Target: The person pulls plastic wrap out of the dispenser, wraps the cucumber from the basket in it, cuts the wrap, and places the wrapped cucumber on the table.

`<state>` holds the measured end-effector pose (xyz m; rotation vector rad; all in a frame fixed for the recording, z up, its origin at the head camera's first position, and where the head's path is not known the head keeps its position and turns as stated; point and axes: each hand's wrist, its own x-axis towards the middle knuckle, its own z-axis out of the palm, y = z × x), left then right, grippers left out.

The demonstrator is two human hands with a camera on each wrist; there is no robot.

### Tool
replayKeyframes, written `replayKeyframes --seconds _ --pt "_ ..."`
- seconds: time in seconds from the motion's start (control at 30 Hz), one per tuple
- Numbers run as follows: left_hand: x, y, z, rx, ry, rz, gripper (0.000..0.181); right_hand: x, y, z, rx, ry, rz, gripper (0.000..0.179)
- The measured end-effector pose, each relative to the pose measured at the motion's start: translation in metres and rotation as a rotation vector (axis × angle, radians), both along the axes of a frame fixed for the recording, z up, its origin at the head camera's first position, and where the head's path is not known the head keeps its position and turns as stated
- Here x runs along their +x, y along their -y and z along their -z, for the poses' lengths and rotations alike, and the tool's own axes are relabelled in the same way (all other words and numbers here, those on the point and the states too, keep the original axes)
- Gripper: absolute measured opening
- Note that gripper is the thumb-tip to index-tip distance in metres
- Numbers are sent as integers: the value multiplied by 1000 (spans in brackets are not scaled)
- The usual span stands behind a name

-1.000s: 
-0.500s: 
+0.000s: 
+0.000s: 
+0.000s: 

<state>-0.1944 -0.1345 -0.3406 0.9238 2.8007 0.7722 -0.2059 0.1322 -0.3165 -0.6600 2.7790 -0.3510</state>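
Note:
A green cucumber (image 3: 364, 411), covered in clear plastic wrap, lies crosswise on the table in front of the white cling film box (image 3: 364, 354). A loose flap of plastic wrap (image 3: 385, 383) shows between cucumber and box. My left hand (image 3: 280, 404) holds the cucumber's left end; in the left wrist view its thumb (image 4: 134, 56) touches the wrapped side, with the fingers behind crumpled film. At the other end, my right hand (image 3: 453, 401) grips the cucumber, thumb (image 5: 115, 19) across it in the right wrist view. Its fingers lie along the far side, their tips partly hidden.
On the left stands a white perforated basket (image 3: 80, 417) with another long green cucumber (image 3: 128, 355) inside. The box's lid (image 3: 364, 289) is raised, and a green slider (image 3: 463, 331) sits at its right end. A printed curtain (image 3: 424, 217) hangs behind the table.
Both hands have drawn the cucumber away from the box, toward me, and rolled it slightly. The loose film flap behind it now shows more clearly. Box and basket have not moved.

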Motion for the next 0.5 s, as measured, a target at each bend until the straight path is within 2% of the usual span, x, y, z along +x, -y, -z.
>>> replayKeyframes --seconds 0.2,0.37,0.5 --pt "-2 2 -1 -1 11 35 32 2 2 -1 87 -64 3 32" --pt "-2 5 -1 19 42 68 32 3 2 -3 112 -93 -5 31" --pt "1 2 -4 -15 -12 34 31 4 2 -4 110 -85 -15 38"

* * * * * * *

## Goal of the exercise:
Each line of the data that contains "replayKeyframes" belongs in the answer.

## Answer box:
replayKeyframes, written `replayKeyframes --seconds _ --pt "_ ..."`
>>> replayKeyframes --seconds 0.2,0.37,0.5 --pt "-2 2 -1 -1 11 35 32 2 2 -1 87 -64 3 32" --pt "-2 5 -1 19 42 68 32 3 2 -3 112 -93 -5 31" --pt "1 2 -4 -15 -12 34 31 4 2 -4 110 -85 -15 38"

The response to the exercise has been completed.